■ **Assignment**:
In the entries below, find the line with "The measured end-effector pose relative" and the line with "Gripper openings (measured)"; give again those lines and every line between them, exactly.

---- Data for the task

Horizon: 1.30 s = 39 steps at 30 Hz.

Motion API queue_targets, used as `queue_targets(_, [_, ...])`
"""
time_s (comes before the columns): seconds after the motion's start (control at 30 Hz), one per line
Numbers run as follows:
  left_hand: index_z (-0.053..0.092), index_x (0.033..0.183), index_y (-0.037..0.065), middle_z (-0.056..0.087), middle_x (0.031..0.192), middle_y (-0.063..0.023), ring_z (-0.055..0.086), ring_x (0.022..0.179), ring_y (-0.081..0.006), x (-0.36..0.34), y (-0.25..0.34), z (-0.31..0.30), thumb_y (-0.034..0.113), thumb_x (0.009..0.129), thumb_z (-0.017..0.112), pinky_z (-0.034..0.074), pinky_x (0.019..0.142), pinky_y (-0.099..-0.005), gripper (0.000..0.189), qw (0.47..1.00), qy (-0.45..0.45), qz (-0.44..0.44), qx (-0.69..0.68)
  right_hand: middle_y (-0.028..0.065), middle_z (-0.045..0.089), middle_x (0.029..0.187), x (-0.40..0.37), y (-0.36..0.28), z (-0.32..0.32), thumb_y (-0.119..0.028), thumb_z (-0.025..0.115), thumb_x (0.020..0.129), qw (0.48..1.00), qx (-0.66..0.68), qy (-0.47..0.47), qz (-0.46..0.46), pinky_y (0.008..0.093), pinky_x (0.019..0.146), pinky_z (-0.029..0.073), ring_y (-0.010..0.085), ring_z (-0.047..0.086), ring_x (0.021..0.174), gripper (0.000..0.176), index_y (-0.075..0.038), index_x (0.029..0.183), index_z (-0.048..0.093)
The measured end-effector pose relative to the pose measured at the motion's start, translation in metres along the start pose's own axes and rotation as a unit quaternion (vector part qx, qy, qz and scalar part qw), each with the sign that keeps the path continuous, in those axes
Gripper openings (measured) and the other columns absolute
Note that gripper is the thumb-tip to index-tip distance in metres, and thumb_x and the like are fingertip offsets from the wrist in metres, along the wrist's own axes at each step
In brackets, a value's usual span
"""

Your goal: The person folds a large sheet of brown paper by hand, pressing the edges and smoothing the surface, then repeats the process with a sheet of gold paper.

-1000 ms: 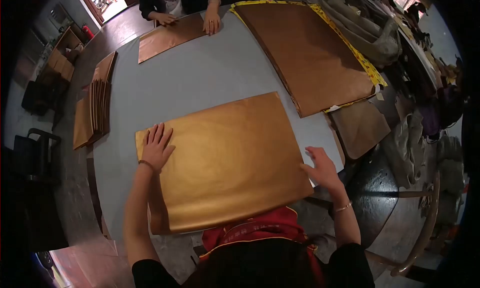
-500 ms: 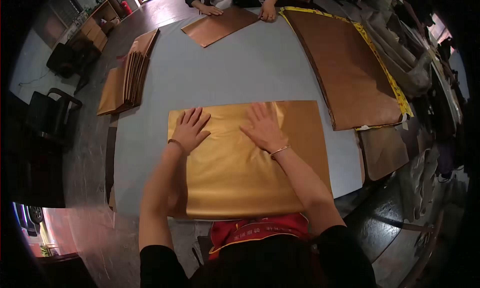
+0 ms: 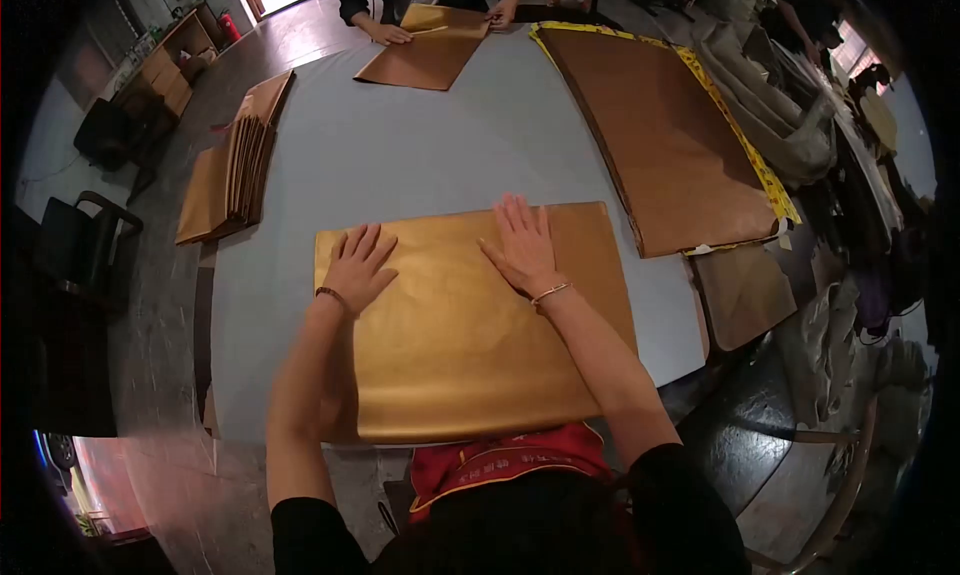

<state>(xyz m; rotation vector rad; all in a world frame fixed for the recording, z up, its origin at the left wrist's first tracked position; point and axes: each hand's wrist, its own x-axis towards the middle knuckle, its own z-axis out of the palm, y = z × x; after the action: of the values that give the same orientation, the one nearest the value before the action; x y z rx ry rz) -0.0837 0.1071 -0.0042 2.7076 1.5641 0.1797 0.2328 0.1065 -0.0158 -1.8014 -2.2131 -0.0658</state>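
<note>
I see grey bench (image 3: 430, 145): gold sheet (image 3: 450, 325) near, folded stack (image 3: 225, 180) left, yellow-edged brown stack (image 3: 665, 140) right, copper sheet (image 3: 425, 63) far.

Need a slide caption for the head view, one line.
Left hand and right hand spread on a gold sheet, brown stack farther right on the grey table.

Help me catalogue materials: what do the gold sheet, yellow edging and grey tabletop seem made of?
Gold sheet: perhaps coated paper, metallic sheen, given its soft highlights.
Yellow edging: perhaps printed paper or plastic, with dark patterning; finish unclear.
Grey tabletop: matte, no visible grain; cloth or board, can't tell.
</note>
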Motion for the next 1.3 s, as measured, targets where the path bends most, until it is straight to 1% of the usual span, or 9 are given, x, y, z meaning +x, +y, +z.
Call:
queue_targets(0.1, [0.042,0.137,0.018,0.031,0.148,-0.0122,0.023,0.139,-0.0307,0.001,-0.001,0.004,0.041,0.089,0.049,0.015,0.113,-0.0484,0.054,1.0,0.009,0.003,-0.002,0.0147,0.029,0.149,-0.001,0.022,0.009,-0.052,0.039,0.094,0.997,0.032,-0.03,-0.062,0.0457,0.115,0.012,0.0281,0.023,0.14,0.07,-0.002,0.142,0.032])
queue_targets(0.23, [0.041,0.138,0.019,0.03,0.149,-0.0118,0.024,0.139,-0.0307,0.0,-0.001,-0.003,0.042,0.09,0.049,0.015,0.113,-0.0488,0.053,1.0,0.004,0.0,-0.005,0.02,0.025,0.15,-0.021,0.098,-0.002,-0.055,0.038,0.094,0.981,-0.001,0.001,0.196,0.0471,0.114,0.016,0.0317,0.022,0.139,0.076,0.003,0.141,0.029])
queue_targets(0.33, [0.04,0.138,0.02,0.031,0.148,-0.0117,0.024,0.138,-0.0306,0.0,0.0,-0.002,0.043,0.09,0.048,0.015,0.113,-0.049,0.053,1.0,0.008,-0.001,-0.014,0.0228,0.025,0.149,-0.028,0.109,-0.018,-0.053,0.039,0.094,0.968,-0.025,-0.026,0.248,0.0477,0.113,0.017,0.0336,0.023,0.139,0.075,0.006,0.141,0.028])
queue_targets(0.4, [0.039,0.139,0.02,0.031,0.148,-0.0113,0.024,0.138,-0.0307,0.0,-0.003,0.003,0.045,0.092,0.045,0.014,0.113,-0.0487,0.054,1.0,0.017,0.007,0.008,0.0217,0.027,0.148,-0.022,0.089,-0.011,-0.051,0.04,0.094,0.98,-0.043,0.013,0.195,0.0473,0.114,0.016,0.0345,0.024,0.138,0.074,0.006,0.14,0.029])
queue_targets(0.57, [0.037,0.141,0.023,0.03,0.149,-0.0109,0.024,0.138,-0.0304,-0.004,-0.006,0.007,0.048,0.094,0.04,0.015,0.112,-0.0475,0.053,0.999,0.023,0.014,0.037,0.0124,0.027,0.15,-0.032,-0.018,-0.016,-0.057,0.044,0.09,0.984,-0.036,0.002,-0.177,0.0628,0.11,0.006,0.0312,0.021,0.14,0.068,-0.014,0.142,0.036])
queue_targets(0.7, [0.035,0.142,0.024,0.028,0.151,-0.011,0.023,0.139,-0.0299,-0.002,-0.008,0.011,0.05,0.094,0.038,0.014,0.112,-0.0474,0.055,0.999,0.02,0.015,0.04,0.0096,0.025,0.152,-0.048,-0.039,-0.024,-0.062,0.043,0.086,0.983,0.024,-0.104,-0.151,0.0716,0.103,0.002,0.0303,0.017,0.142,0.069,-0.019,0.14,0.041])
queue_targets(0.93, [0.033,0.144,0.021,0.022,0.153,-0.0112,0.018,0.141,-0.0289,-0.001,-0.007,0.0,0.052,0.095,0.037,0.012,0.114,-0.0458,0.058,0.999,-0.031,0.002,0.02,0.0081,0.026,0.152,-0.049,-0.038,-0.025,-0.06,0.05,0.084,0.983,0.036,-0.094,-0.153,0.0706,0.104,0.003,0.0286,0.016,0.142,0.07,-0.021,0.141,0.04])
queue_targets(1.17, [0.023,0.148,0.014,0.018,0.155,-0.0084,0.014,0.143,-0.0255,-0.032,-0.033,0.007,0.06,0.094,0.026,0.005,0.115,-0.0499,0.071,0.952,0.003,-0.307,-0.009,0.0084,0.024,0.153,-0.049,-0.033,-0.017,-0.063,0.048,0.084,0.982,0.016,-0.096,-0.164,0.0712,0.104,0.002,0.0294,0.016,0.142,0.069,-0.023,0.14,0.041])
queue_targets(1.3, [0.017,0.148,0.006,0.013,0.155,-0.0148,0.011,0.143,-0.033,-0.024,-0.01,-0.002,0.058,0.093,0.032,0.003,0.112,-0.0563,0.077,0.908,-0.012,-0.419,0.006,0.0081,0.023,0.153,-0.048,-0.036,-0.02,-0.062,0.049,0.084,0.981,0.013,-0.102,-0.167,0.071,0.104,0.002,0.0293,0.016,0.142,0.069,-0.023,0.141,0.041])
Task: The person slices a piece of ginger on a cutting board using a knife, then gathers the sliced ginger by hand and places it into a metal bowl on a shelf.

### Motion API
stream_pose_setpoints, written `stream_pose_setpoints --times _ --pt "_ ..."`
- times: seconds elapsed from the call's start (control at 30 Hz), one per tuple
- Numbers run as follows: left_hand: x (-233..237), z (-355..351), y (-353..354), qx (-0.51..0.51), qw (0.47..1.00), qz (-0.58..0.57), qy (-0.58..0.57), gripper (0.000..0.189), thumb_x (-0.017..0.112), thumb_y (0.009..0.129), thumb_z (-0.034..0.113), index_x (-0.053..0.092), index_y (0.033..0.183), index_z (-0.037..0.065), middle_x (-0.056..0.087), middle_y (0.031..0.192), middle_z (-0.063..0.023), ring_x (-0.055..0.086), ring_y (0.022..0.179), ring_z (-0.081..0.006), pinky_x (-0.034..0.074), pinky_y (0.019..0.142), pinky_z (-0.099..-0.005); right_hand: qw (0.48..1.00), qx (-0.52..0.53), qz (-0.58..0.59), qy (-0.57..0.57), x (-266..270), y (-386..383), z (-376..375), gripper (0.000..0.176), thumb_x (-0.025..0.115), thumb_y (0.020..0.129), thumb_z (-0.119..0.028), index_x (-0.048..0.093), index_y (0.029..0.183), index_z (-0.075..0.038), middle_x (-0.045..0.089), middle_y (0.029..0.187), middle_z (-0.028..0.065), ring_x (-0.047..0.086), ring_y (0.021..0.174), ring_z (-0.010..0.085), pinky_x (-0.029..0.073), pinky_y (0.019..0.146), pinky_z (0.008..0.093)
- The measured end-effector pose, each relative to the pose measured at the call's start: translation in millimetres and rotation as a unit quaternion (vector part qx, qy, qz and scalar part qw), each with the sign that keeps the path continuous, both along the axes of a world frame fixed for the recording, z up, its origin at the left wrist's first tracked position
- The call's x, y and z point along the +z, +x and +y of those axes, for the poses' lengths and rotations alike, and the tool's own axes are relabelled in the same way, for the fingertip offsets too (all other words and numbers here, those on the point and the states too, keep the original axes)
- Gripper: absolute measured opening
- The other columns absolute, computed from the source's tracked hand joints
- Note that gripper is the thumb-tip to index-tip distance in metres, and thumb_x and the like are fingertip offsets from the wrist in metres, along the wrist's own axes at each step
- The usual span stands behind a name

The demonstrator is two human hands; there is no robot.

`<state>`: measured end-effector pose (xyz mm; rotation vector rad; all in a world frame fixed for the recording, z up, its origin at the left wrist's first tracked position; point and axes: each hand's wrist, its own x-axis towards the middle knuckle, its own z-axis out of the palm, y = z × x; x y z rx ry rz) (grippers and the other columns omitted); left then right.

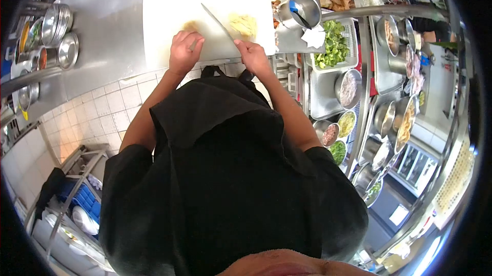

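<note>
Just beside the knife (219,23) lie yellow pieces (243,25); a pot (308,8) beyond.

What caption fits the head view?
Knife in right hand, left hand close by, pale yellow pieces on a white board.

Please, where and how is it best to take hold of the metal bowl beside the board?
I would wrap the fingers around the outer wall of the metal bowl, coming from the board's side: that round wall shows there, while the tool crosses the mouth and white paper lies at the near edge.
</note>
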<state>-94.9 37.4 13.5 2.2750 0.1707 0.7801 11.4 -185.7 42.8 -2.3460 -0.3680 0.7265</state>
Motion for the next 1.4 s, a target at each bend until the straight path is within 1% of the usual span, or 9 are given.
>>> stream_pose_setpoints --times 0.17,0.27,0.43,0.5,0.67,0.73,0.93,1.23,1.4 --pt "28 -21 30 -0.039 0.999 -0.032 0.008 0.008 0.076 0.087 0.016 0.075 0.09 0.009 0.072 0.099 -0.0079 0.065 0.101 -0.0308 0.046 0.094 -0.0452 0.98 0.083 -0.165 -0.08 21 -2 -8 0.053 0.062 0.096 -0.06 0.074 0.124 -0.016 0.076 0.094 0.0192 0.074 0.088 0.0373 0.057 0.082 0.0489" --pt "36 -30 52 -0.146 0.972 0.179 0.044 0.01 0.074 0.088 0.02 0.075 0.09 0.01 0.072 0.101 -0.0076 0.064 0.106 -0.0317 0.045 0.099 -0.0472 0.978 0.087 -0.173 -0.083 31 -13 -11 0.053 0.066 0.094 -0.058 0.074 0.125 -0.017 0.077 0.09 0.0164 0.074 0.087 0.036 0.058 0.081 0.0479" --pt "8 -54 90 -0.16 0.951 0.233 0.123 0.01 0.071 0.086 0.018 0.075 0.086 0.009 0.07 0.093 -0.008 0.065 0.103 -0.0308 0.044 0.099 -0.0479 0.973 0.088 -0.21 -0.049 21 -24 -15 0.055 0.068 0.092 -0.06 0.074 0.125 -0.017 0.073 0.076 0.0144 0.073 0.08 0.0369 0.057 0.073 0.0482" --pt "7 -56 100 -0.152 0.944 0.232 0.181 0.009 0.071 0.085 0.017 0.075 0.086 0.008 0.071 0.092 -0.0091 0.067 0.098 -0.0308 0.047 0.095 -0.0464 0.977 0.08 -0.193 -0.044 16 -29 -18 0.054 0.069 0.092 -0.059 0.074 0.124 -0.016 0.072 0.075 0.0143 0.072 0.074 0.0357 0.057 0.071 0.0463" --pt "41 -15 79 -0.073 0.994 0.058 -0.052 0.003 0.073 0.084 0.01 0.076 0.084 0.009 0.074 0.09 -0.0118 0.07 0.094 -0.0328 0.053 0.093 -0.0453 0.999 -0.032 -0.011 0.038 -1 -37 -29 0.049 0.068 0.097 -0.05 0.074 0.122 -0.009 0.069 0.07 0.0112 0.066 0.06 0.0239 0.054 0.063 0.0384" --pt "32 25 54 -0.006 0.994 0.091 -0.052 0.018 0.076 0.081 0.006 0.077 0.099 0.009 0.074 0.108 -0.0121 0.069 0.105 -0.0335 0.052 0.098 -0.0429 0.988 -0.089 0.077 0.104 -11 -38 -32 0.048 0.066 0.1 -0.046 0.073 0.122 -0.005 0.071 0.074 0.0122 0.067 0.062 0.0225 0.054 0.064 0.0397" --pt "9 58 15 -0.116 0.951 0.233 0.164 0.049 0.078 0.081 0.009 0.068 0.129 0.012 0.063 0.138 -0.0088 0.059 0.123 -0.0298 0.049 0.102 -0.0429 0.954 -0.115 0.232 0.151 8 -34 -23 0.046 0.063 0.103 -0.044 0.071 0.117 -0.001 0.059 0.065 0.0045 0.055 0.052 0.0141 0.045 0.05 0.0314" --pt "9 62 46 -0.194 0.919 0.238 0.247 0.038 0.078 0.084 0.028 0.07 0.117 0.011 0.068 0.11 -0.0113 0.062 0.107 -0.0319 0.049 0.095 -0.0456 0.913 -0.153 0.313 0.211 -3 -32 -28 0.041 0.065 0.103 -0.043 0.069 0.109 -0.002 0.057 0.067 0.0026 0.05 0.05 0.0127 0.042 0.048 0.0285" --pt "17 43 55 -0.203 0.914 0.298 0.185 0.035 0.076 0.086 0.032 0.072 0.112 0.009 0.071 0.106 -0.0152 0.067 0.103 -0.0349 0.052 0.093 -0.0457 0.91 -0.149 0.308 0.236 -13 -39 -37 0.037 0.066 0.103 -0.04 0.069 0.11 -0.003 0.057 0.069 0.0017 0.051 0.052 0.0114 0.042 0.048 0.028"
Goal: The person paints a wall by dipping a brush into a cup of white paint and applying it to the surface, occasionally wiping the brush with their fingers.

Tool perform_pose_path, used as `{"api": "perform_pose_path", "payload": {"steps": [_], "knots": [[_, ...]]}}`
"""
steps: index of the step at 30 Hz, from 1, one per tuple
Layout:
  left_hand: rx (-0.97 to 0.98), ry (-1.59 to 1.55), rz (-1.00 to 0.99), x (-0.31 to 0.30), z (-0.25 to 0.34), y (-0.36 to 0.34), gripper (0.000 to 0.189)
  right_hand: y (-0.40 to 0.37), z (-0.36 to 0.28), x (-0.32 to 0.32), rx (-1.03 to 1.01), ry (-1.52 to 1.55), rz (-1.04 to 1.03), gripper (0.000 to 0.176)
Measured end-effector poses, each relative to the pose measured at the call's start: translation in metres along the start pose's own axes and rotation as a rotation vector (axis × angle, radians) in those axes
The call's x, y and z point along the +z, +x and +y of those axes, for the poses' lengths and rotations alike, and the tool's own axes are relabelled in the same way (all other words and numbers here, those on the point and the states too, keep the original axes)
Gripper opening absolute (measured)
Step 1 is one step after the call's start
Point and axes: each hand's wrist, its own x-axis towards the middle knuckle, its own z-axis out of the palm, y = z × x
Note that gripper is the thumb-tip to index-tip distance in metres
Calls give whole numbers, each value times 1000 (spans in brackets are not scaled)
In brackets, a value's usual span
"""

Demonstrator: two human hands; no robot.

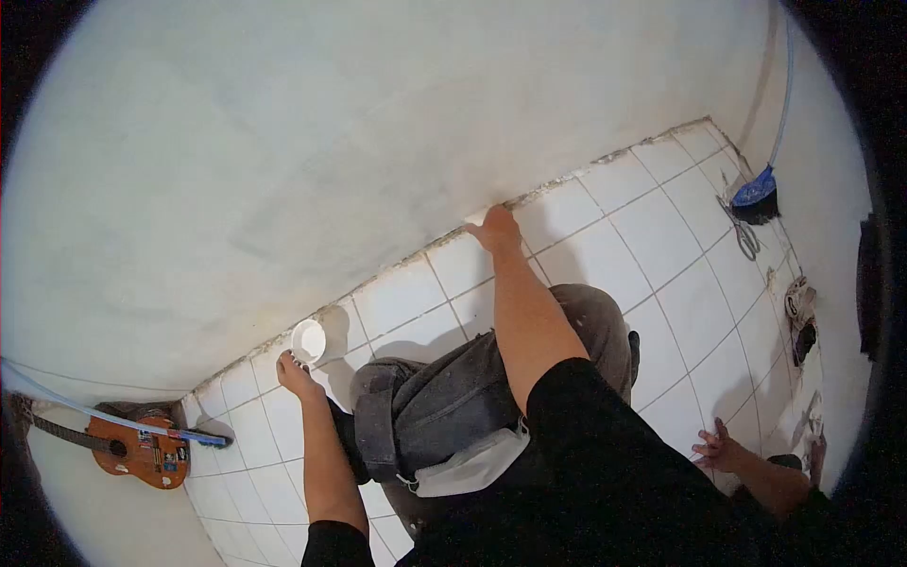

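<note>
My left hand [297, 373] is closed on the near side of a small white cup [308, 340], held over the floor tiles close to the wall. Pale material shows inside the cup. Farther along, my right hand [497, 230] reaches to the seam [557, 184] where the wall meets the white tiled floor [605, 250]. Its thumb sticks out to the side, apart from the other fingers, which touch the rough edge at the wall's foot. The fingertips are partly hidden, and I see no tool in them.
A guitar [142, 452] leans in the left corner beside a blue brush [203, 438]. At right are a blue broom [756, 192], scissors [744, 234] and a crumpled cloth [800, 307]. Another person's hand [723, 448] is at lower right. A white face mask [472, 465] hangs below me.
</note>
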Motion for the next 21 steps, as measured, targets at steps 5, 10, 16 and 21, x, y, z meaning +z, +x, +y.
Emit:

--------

■ **Your solution**:
The measured end-effector pose relative to the pose measured at the motion's start, translation in metres along the start pose's own axes and rotation as a unit quaternion (vector part qx, qy, qz and scalar part qw), each with the sign that keeps the path continuous, in those axes
Gripper openings (measured) and the other columns absolute

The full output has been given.